THE NEW BISHOP OF SILCHESTER
The Rector of Wych thought that Mark's wisest plan if he wished to be ordained was to write and ask the Bishop of Silchester for an interview.
"The Bishop of Silchester?" Mark exclaimed. "But he's the last bishop I should expect to help me."
"On the contrary," said the Rector, "you have lived in his diocese for more than five years, and if you repair to another bishop, he will certainly wonder why you didn't go first to the Bishop of Silchester."
"But I don't suppose that the Bishop of Silchester is likely to help me," Mark objected. "He wasn't so much enamoured of Rowley as all that, and I don't gather that he has much affection or admiration for Burrowes."
"That's not the point; the point is that you have devoted yourself to the religious life, both informally and formally, in his diocese. You have shown that you possess some capacity for sticking to it, and I fancy that you will find the Bishop less unsympathetic than you expect."

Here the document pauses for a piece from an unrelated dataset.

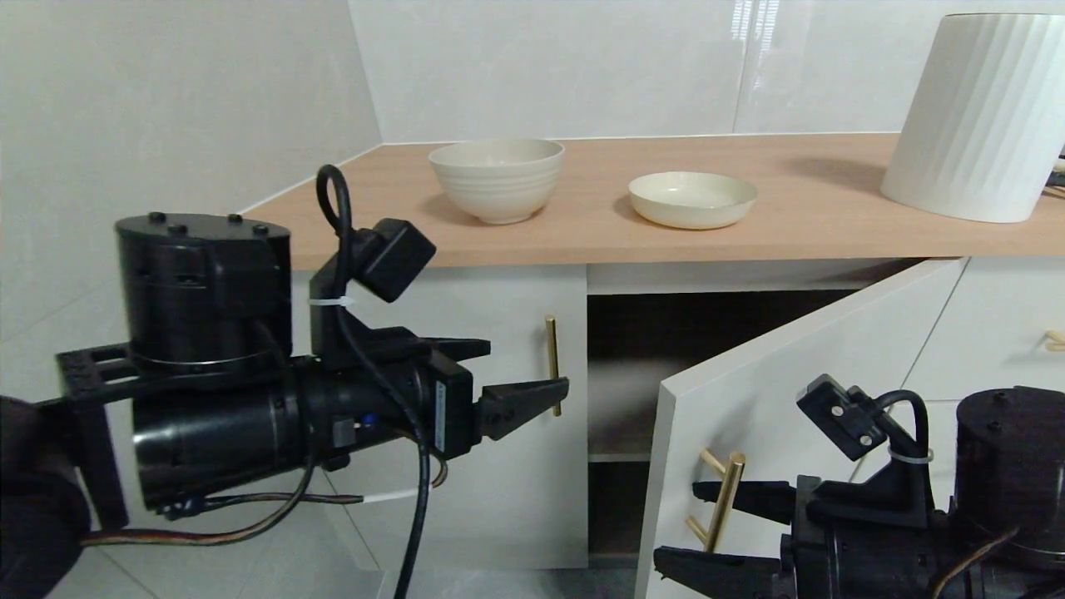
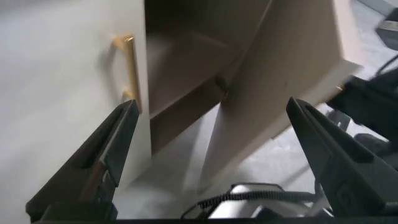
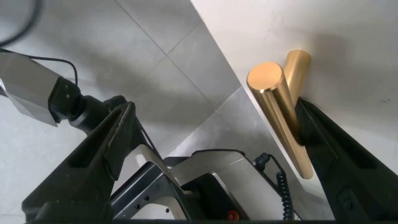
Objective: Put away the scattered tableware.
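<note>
A deep cream bowl (image 1: 497, 179) and a shallow cream dish (image 1: 692, 200) stand side by side on the wooden countertop (image 1: 815, 225). Below them the cabinet (image 1: 620, 358) is open, its door (image 1: 774, 391) swung out toward me. My left gripper (image 1: 526, 366) hangs open in front of the shut left door, near its gold handle (image 1: 551, 353). My right gripper (image 1: 678, 526) is open low down at the open door's gold handle (image 1: 722, 499). In the right wrist view that handle (image 3: 283, 106) lies between the fingers, close to one finger (image 3: 336, 155).
A tall white ribbed container (image 1: 982, 116) stands at the counter's right end. The wall corner closes off the left. Another gold handle (image 1: 1055, 339) shows on the far-right cabinet. In the left wrist view the cabinet shelf (image 2: 186, 68) and open door (image 2: 292, 81) lie ahead.
</note>
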Robot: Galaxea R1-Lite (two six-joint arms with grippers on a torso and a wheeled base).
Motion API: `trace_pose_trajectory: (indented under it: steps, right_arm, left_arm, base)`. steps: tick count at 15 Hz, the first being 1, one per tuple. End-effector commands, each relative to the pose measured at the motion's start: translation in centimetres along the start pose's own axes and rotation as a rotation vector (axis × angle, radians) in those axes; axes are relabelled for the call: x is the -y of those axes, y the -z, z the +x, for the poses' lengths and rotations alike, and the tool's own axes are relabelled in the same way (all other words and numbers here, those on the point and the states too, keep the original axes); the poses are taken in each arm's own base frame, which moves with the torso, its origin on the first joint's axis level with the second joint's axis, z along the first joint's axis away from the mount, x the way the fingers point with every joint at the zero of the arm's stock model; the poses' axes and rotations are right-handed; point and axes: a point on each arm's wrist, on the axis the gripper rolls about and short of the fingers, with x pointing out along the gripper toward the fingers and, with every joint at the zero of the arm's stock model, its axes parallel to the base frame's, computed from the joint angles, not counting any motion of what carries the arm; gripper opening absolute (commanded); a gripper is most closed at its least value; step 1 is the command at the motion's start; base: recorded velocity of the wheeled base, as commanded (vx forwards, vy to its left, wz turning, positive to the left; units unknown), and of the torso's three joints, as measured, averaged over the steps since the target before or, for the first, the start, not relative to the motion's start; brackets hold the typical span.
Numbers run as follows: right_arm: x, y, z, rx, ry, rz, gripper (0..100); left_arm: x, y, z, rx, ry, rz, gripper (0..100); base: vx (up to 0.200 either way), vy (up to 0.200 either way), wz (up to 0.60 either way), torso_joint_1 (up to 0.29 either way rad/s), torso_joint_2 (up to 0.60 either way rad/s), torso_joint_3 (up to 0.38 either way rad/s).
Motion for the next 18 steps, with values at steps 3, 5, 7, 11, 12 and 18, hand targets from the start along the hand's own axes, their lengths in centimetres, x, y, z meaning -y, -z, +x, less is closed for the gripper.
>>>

However, Mark was not given an opportunity to put the Bishop of Silchester's good-will to the test, for no sooner had he made up his mind to write to him than the news came that he was seriously ill, so seriously ill that he was not expected to live, which in fact turned out a true prognostication, for on the Feast of St. Philip and St. James the prelate died in his Castle of High Thorpe. He was succeeded by the Bishop of Warwick, much to Mark's pleasure and surprise, for the new Bishop was an old friend of Father Rowley and a High Churchman, one who might lend a kindly ear to Mark's ambition. Father Rowley had been in the United States for nearly two years, where he had been treated with much sympathy and where he had collected enough money to pay off the debt upon the new St. Agnes'. He had arrived home about a week before Mark left Malford, and in answer to Mark he wrote immediately to Dr. Oliphant, the new Bishop of Silchester, to enlist his interest. Early in June Mark received a cordial letter inviting him to visit the Bishop at High Thorpe.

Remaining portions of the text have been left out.